Very good way of looking at it, not thought of it like that


----------



## andytheflyer (17 Jan 2015)

Cunobelin said:


> It is simple....
> 
> Horses are "prey" animals and all their reactions are based upon this outlook on life
> 
> ...





That may explain it. ................and I've been called lots of things over the years - but 'sleek' isn't one of them (as an ex rugby playing oarsman!)


----------



## ufkacbln (17 Jan 2015)

andytheflyer said:


> That may explain it. ................and I've been called lots of things over the years - but 'sleek' isn't one of them (as an ex rugby playing oarsman!)

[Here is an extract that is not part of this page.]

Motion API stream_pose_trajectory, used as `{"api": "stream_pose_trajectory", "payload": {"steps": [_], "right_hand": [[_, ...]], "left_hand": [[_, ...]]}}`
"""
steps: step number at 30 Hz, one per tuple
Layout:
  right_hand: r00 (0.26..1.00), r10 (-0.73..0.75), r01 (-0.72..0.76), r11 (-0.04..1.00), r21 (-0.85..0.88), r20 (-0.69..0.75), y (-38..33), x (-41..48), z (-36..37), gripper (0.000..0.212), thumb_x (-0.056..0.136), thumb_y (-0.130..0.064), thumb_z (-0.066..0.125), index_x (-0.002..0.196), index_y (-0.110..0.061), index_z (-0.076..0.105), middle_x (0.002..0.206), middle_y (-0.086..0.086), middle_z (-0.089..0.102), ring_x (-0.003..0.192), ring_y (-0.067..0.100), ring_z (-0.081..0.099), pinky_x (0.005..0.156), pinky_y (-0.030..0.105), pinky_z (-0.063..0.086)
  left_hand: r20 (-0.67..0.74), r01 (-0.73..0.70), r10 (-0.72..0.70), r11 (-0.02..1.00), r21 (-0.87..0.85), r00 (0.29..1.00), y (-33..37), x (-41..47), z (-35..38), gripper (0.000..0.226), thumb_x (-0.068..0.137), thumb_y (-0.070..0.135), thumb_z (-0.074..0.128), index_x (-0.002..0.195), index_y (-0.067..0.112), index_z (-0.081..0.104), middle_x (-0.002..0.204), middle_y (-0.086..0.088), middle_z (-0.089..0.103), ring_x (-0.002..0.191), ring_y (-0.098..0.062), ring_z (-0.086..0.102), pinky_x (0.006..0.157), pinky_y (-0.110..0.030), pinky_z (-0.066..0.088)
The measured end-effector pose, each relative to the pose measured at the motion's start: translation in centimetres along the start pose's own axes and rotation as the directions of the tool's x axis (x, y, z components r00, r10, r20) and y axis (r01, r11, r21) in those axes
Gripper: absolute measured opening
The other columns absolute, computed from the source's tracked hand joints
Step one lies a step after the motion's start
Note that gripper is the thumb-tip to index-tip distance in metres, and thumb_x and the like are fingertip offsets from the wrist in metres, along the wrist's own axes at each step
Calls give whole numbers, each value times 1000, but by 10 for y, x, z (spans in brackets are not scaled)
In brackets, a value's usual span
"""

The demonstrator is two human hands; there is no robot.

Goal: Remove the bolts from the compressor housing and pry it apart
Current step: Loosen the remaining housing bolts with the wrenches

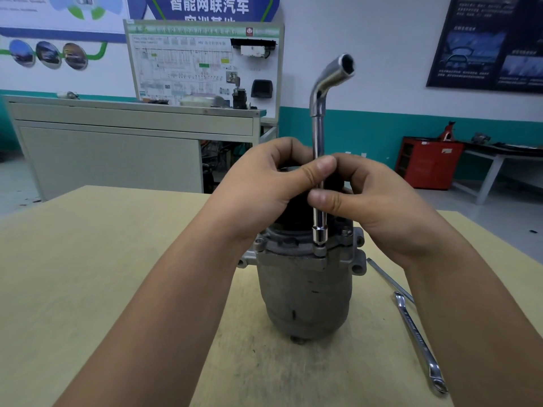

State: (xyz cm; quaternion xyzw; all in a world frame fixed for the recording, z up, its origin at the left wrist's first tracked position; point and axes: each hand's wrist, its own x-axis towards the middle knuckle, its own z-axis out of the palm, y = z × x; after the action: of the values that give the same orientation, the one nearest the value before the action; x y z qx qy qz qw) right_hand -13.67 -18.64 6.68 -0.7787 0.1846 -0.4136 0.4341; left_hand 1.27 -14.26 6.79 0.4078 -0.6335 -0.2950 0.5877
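Grey compressor housing (pixel 305 292) upright on table; flange bolt (pixel 319 249) under socket.

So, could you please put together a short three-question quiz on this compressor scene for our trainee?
1. True or false: the L-shaped socket wrench stands upright with its lower socket on a bolt of the compressor housing.
2. Which hands grip the wrench shaft? A) left hand only B) right hand only C) both
3. Fill in: the combination wrench lies on the table to the housing's ____.

Key: 1 true; 2 C; 3 right
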Motion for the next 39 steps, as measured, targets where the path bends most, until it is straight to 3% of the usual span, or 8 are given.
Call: {"api": "stream_pose_trajectory", "payload": {"steps": [6, 11, 14, 18, 22, 26, 30, 39], "right_hand": [[1000, -14, 14, 999, -31, -22, 0, 0, 0, 51, 63, -25, 67, 101, 9, 61, 101, 23, 65, 87, 9, 63, 80, 19, 51], [1000, -3, 2, 998, 60, 17, 2, 1, -1, 31, 70, -19, 63, 96, -3, 67, 89, 9, 72, 89, 9, 67, 77, 16, 51], [999, -3, -1, 990, 139, 32, 4, 1, -2, 23, 72, -17, 61, 93, -14, 69, 87, -3, 73, 89, 7, 68, 75, 14, 50], [1000, 6, -8, 996, 88, 19, 5, 2, -2, 23, 73, -19, 60, 92, -12, 71, 91, 5, 71, 90, 13, 66, 79, 19, 53], [999, 1, -6, 993, 119, 40, 5, 2, -3, 21, 76, -19, 61, 92, -14, 74, 96, 4, 72, 97, 13, 65, 86, 20, 51], [999, 19, -22, 995, 99, 33, 3, 2, -3, 22, 71, -23, 70, 91, -13, 71, 88, -1, 72, 87, 8, 67, 74, 17, 52], [999, -5, 6, 999, 50, -32, 3, 1, 1, 48, 60, -26, 77, 93, 4, 59, 81, 1, 65, 78, 8, 64, 75, 23, 54], [999, 20, -19, 999, 28, -29, 0, -1, 2, 45, 62, -26, 70, 96, 4, 63, 88, 10, 67, 83, 12, 65, 80, 26, 54]], "left_hand": [[-59, -8, 7, 1000, -16, 998, -1, 1, 2, 16, 66, 35, 73, 55, 28, 63, 81, 3, 72, 77, -13, 66, 79, -35, 50], [-12, 0, 0, 1000, 6, 1000, -1, 0, 1, 15, 74, 39, 66, 78, 27, 74, 88, 4, 75, 89, -13, 70, 90, -37, 52], [70, 3, 3, 996, -84, 998, 1, 0, -3, 15, 80, 35, 63, 81, 28, 77, 90, 4, 75, 91, -12, 71, 84, -26, 55], [98, 12, 7, 981, -195, 995, 1, -1, -6, 18, 77, 29, 60, 82, 22, 76, 87, 2, 74, 86, -11, 70, 79, -20, 54], [66, 8, 4, 984, -178, 998, 0, -1, -5, 16, 71, 31, 62, 76, 22, 74, 79, 4, 73, 80, -8, 70, 72, -17, 53], [15, -2, 5, 989, -151, 1000, -1, 0, -4, 30, 64, 36, 70, 83, 13, 67, 72, 4, 69, 72, -9, 65, 67, -18, 52], [-4, -13, 13, 985, -173, 1000, 1, 0, -3, 29, 63, 35, 78, 74, 13, 63, 66, 4, 67, 66, -9, 64, 63, -18, 50], [-47, -21, 13, 986, -165, 999, -1, 1, 0, 19, 58, 35, 81, 60, 23, 67, 80, 9, 73, 77, -5, 69, 68, -16, 51]]}}
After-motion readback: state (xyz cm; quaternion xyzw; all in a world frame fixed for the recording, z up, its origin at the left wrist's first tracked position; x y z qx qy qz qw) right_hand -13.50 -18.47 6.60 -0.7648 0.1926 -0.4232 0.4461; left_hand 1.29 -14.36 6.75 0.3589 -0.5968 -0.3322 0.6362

I have spent years developing an "aerobelly"

Non recumbent riders will never know the aerodynamic advantage of a more portly figure.


----------



## Saluki (17 Jan 2015)

Where I used to ride, way back in the late 80s, I used to see Mike Burrows most days on a 'bent. My horses all used to dance the fandango when they saw him. I think that it was mostly the flag noise that they didn't like. He used to say - while I was battling not to be carted off up the road - "They'll get used to them". Most of them bloomin' didn't.

Give horses extra room and maybe even a cheerful call out to the rider before passing. Once you are level with those lethal rear hooves, maybe get a bit of a wiggle one, especially if the rider is struggling and the horse is dancing about. I know that I appreciated a swift pass after being made aware that Mike was closing in on us.


----------



## CopperBrompton (17 Jan 2015)

andytheflyer said:


> Does anyone else have the same problem?

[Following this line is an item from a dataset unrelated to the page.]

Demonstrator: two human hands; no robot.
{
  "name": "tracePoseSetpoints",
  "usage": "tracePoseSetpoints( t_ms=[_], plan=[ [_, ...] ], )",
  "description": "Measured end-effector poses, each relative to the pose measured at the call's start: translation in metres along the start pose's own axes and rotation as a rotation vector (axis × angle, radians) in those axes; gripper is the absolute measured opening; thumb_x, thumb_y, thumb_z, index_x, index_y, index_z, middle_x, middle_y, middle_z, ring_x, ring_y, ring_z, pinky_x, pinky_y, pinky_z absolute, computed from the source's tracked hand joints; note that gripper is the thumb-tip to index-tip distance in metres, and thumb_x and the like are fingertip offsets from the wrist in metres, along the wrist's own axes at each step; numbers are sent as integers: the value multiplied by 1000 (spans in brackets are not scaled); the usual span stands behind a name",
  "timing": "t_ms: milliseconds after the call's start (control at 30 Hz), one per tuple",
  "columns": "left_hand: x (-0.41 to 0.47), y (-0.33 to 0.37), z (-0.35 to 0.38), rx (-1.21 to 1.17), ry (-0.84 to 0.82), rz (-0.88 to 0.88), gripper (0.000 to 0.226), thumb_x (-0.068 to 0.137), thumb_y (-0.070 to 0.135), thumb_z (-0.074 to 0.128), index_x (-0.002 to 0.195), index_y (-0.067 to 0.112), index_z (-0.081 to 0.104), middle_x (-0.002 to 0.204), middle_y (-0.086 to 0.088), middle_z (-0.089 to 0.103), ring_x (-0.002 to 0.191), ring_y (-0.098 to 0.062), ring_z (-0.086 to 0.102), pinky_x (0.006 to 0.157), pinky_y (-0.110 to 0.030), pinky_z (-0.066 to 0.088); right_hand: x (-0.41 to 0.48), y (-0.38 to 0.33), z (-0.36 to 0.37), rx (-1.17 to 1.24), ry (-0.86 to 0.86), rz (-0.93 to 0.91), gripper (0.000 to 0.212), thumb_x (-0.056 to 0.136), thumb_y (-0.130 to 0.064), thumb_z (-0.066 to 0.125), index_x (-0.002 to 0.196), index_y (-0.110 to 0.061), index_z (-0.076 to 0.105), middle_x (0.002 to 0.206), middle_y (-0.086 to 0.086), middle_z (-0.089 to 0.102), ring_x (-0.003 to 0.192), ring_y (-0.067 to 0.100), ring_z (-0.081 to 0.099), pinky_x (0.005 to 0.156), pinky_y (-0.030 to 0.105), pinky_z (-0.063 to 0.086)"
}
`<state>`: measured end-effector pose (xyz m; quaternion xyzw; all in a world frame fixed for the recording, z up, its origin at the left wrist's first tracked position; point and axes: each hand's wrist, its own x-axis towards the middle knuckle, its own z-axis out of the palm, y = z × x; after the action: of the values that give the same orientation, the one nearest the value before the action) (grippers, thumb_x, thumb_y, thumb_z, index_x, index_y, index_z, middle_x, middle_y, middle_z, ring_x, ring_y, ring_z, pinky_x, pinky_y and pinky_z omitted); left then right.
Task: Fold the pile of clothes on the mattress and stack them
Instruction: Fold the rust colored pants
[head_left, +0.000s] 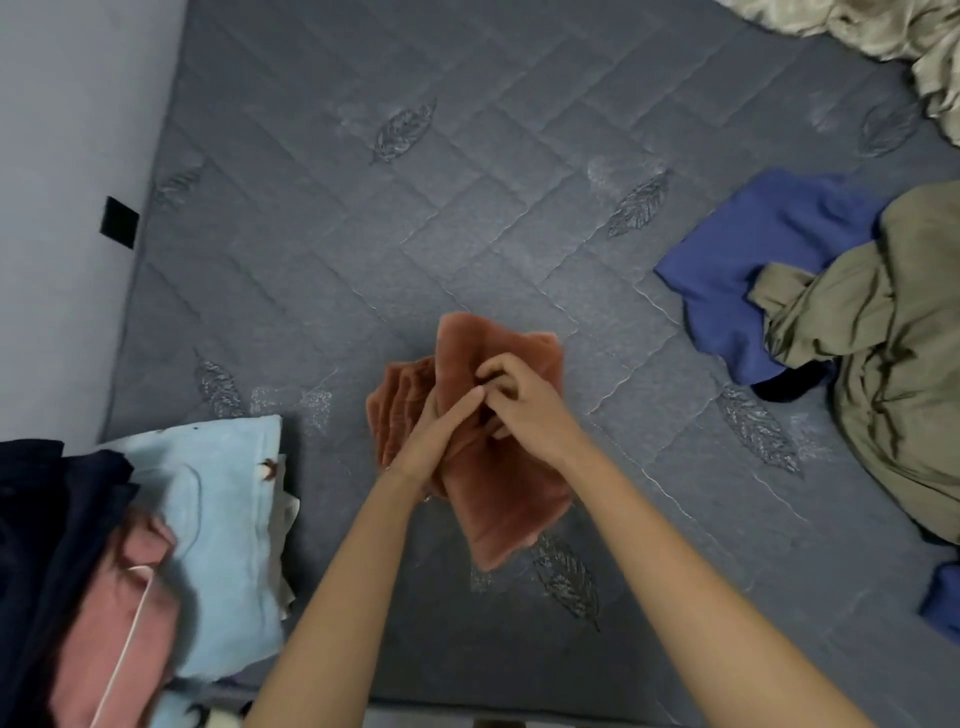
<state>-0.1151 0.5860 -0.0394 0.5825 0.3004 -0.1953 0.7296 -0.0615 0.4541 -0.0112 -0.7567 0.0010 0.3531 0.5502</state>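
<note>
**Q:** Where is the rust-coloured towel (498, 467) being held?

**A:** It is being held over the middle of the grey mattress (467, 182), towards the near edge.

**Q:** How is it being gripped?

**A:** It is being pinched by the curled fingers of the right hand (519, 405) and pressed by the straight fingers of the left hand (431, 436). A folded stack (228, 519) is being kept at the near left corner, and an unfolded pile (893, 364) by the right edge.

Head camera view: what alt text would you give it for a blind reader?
Two bare hands work a rust-coloured cloth over a grey quilted mattress, the right hand pinching it, the left hand straight-fingered against it. Folded clothes are stacked at the left; an unfolded olive and blue heap lies at the right.
</note>
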Motion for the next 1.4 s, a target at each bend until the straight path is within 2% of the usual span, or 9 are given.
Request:
tracePoseSetpoints(
  t_ms=[100, 233, 333, 533, 700, 933, 1133, 1267, 1400],
  plan=[
    [-2, -4, -37, 99, 107, 28, 32, 88, 13, 66, 116, 23, 54, 104, 16, 62, 86, 8, 64, 81, -20, 51, 5, 3, 15, -157, -1, -142, 23, 96, -9, 48, 114, -18, 59, 97, -6, 72, 85, 2, 58, 77, 5, 39],
    [-1, -5, -71, 108, 231, 57, 38, 86, 20, 69, 122, 20, 55, 117, -4, 64, 103, -13, 64, 92, -32, 51, 14, 26, 32, -548, 136, -299, 38, 89, -20, 59, 127, -27, 54, 128, -13, 57, 120, 11, 40, 105, 33, 30],
    [6, -1, -85, 235, 350, 159, 26, 88, 15, 66, 112, 19, 58, 101, 7, 65, 89, 1, 62, 87, -28, 51, 15, 40, 42, -749, 83, -280, 59, 87, -39, 61, 142, -32, 40, 155, -7, 23, 143, 17, 11, 118, 41, 7],
    [25, -14, -86, 572, 477, 181, 67, 84, 40, 68, 139, 15, 39, 134, -5, 50, 119, -18, 50, 103, -38, 42, 24, 64, 58, -1028, -88, -164, 73, 92, -61, 40, 152, -37, 6, 160, -2, -19, 144, 20, -24, 116, 50, -15],
    [19, -46, -60, 887, 454, 75, 98, 82, 58, 60, 152, 21, 2, 156, -10, 18, 139, -32, 27, 109, -49, 28, 39, 53, 49, -745, 255, -319, 45, 90, -36, 39, 128, -23, 58, 145, 5, 42, 135, 25, 30, 111, 53, 25],
    [37, -60, -76, 522, 471, -157, 111, 65, 66, 72, 148, 36, 5, 147, -10, 35, 131, -31, 39, 107, -49, 35, 87, 43, 14, -799, 74, -116, 78, 89, -58, 51, 153, -32, 13, 160, 2, 15, 148, 22, 8, 118, 43, -1],
    [51, -39, -88, 557, 258, 28, 78, 72, 44, 78, 139, 25, 41, 118, 10, 59, 113, -12, 55, 98, -28, 42, 78, 43, 0, -846, 120, 83, 74, 78, -84, 32, 121, -29, 59, 113, 4, 67, 111, 29, 59, 91, 39, 43],
    [66, -10, -70, 926, 27, 211, 46, 79, 42, 73, 116, 18, 58, 105, 7, 59, 100, -13, 55, 87, -28, 41, 57, 56, -23, -842, 71, 306, 91, 68, -93, 20, 97, -22, 68, 96, 4, 68, 100, 29, 63, 79, 36, 44],
    [81, 0, -49, 1249, 86, 580, 40, 81, 47, 69, 96, 10, 62, 90, -5, 64, 84, -25, 61, 73, -33, 40, 36, 73, -34, -705, 297, 256, 72, 75, -84, 38, 103, -23, 63, 107, 4, 63, 110, 28, 58, 85, 38, 42]
  ],
)
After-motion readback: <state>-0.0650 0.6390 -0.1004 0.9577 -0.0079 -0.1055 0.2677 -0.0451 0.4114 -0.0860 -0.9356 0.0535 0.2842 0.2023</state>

I stop, get off and stand up, and talk to the rider.


----------



## andytheflyer (18 Jan 2015)

Thanks for the responses - it's obviously not just me that spooks horses!

I started out with a flag, but once I realised that traffic gives me a wide berth anyway, I gave it up as it was clearly a potential factor in disturbing the horses.

Getting off and standing up is more of a problem for me - I have spinal cord damage in my neck which reduces my mobility, so getting on and off any bike becomes an exercise in planning, preparation and precise but slow execution - I can't just hop off! But I suspect if I was about to be flattened by half a tonne of horse I'd find a way of moving sharpish!


----------



## ufkacbln (18 Jan 2015)

andytheflyer said:


> Thanks for the responses - it's obviously not just me that spooks horses!
> 
> I started out with a flag, but once I realised that traffic gives me a wide berth anyway, I gave it up as it was clearly a potential factor in disturbing the horses.
> 
> Getting off and standing up is more of a problem for me - I have spinal chord damage in my neck which reduces my mobility, so getting on and off any bike becomes an exercise in planning, preparation and precise but slow execution - I can't just hop off! But I suspect if I was about to be flattened by half a tonne of horse I'd find a way of moving sharpish!




OT.....


My wife has similar issues standing, so we equipped the trike with standing aids.

They make a massive difference


----------



## cookie32 (18 Jan 2015)

I'm in Suffolk, and I passed a horse I'd say 30 to 40 percent of my rides. This number increases exponentially if I head toward Newmarket. I've learned to take it as it comes. I built my bike so while I was building it this is an issue I became aware of. I started riding Feb 2014 and sure enough horses not care for recumbents in general. I never can tell until I get within 40ft or so unless I do a hard gear shift. You find out real quick if they're settled or not. As a general rule I stop for all horse or creep far enough behind as to not unsettle them until the rider lets me by. Talking helps apparently, like you said it does help the horse to associate you with something human and not something completely unknown. 

I have made one observation, the big fancy racing horses around here are more skidish than the farm/working horses. Sorry if the discription isn't great but I don't know a great deal about horses. Except I know I don't want to be kicked or trampled so I'll stick to pulling back or over.


----------



## Tigerbiten (18 Jan 2015)

I ride a recumbent trike and I've worked with horses so I know it from both sides.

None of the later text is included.